New Zealand / Education

New design plans aim to fast-track school building projects

08:24 am on 8 December 2020

School principals hope a new set of off-the-shelf classroom designs will eliminate frustrating delays in building new rooms.

Photo: 123RF

The Education Ministry is developing a catalogue of "reference plans" schools can choose from to quick-start their building projects.

With millions of dollars budgeted for new classrooms over the next decade, the ministry said the plans would save money and time.

It said schools could still pay for bespoke designs if they preferred, but the catalogue of reference plans would give them a possible starting point for their buildings.

Waimea College principal Scott Haines said he had seen draft versions of the plans and he expected they would save a lot of time and effort.

"Very often the biggest friction point between ministry and schools around property is the timely provision of that property. This should enable us to get this property up and running a lot quicker, which has got to be a win for schools and for students," he said.

Haines said his school recently opened new classrooms that the government at the time announced nearly five years ago, at the start of 2016.

He said the delay between the announcement and completion was too long.

"The young men and women who generated the entitlement for that property started with us in 2016 and are just now seeing that building open for the last few months of their time here at this school and I just think to myself, that's not what timely provision of property looks like," Haines said.

He said the build could have been completed in perhaps half the time if the design process had been quicker.

Ormiston Primary School in Auckland has been growing fast, enrolling more than 300 children this year alone.

As a result, its principal Heath McNeil now has a lot of experience with getting classrooms built and he said principals would appreciate the ministry's new plans.

"The architects and the ministry come to you with sometimes a blank piece of paper and say 'so what do you want' and if it's in an older school it's often hard to imagine what it will look like or what you really want," he said.
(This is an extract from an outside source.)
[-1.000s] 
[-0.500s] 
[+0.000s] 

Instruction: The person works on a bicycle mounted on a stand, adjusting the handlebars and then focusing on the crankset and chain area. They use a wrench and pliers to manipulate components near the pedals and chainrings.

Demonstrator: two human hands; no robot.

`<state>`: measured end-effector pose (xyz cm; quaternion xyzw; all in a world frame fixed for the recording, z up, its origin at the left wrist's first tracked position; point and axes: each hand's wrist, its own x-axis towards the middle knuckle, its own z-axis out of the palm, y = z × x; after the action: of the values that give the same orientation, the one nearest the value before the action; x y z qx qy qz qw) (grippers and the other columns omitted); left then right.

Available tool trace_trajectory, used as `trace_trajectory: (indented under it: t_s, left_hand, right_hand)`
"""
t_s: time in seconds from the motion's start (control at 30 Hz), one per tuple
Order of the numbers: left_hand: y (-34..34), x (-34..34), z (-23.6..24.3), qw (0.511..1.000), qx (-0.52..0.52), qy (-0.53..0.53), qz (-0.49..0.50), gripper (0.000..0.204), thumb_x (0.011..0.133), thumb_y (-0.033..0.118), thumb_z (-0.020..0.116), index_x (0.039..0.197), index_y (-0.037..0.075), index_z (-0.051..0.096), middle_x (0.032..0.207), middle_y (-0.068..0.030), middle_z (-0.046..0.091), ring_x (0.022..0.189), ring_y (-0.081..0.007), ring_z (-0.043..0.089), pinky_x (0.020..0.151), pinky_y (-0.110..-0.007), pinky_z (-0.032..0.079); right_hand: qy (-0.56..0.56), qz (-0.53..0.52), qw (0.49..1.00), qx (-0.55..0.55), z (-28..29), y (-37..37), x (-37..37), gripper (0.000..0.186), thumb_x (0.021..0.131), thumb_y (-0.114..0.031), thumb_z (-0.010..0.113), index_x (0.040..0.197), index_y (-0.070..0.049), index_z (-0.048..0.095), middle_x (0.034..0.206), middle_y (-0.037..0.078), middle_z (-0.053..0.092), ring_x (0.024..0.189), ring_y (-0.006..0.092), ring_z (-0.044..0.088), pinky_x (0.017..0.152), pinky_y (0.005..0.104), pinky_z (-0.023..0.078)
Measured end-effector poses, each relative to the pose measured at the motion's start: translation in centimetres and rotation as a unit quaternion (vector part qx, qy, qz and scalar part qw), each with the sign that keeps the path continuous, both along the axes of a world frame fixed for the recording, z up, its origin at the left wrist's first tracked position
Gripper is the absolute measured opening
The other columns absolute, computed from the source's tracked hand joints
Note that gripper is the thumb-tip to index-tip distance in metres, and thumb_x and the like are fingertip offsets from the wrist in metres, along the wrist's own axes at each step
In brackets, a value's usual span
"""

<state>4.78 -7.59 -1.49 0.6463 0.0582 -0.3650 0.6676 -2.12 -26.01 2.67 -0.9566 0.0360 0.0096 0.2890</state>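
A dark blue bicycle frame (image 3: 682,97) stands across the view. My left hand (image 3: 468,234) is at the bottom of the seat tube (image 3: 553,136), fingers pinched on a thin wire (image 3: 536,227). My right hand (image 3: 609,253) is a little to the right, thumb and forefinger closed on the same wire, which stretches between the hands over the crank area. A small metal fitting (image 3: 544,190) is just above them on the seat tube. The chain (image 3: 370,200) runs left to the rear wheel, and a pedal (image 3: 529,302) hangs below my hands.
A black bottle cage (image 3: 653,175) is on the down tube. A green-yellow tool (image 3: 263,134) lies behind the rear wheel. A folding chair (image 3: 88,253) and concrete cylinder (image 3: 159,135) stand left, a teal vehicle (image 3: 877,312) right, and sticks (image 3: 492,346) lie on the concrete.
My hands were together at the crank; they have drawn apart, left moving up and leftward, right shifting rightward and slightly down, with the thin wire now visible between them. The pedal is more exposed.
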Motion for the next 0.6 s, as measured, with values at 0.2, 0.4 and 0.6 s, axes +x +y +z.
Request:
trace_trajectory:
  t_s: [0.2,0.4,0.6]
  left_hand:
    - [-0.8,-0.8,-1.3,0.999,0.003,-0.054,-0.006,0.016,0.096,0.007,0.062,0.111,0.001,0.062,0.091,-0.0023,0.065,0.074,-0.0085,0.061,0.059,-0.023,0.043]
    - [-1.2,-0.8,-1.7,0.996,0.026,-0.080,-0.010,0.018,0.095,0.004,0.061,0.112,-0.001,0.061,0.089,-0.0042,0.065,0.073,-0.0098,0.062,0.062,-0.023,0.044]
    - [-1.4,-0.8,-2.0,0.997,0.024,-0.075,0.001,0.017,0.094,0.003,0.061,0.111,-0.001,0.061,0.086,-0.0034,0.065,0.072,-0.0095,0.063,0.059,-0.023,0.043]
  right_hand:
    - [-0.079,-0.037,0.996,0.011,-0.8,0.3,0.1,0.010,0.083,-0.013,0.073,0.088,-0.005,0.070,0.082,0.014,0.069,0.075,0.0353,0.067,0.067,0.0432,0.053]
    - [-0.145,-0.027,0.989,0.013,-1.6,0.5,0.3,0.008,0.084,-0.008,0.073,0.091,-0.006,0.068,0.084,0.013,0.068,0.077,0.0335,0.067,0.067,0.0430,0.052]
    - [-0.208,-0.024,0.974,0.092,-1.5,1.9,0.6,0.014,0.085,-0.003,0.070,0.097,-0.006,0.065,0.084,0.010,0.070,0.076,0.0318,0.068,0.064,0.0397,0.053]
He said in his experience it could take six to 10 months to finish the design process, and it would be great to speed that up.

"Once construction starts, that's the easy part. It's the huge amount of time that it's been taking historically to go from 'you're going to get new buildings or an upgrade' to that construction. That's what's holding up the projects," he said.

McNeil said another advantage of the reference plans was that they were proven to work and they should move more quickly through city council consent processes.

Ministry's education infrastructure service head Kim Shannon said it would put a catalogue of reference plans online early next year.

She said it would include 10 plans initially, most of them for primary schools, which had worked for other property projects.

"For some schools these catalogue designs will be the right starting point, but they aren't a requirement," Shannon said.

"Reference designs aren't solely about saving money, although we do expect to see cost efficiencies. For us, repeating designs we know work will make delivering high-quality school buildings easier and faster."

Shannon said the designs might speed up the building process for schools and free up principals to focus on teaching and learning.